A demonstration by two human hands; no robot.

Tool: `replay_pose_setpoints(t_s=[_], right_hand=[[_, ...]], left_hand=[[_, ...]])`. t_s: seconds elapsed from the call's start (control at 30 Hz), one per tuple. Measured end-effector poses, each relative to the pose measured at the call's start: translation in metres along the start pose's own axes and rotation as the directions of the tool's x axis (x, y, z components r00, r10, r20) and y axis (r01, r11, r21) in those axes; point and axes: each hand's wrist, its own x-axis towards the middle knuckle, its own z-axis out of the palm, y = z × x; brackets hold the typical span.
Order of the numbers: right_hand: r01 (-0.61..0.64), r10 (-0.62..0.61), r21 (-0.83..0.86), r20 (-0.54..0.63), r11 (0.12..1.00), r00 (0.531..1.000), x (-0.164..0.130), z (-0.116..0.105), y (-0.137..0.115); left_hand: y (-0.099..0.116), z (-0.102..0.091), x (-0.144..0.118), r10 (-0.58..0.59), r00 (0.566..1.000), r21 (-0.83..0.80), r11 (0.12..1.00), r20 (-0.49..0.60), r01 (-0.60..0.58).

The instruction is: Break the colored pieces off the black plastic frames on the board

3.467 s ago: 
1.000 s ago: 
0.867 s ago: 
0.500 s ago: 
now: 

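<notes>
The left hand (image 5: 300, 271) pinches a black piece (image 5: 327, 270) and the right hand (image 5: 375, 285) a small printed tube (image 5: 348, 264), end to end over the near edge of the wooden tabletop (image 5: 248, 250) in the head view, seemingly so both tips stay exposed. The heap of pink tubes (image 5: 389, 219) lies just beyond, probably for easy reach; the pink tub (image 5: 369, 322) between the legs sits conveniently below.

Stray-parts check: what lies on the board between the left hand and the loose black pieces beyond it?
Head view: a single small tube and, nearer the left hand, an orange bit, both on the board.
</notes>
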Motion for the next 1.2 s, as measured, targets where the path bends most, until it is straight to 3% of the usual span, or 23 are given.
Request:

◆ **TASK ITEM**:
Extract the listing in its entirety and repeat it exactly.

◆ **EXPECTED OUTPUT**:
A demonstration by two human hands; no robot.

Tool: `replay_pose_setpoints(t_s=[_], right_hand=[[_, ...]], left_hand=[[_, ...]])`. t_s: seconds elapsed from the call's start (control at 30 Hz), one per tuple. Measured end-effector poses, each relative to the pose measured at the call's start: translation in metres along the start pose's own axes and rotation as the directions of the tool's x axis (x, y, z components r00, r10, r20) and y axis (r01, r11, r21) in those axes; point and axes: each hand's wrist, its own x-axis towards the middle knuckle, its own z-axis out of the palm, y = z × x; brackets hold the typical span.
Order of the numbers: right_hand: r01 (-0.61..0.64), r10 (-0.62..0.61), r21 (-0.83..0.86), r20 (-0.54..0.63), r11 (0.12..1.00), r00 (0.531..1.000), x (-0.164..0.130), z (-0.116..0.105), y (-0.137..0.115); left_hand: y (-0.099..0.116), z (-0.102..0.091), x (-0.144..0.118), r10 (-0.58..0.59), r00 (0.566..1.000), r21 (-0.83..0.80), r11 (0.12..1.00), r20 (-0.49..0.60), r01 (-0.60..0.58).

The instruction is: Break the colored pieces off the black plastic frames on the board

3.467 s ago: 
1.000 s ago: 
0.867 s ago: 
0.500 s ago: 
now: 

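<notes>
The left hand (image 5: 300, 271) pinches a black piece (image 5: 327, 270) and the right hand (image 5: 375, 285) a small printed tube (image 5: 348, 264), end to end over the near edge of the wooden tabletop (image 5: 248, 250) in the head view, seemingly so both tips stay exposed. The heap of pink tubes (image 5: 389, 219) lies just beyond, probably for easy reach; the pink tub (image 5: 369, 322) between the legs sits conveniently below.

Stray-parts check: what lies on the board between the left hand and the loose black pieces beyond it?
Head view: a single small tube and, nearer the left hand, an orange bit, both on the board.
</notes>
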Motion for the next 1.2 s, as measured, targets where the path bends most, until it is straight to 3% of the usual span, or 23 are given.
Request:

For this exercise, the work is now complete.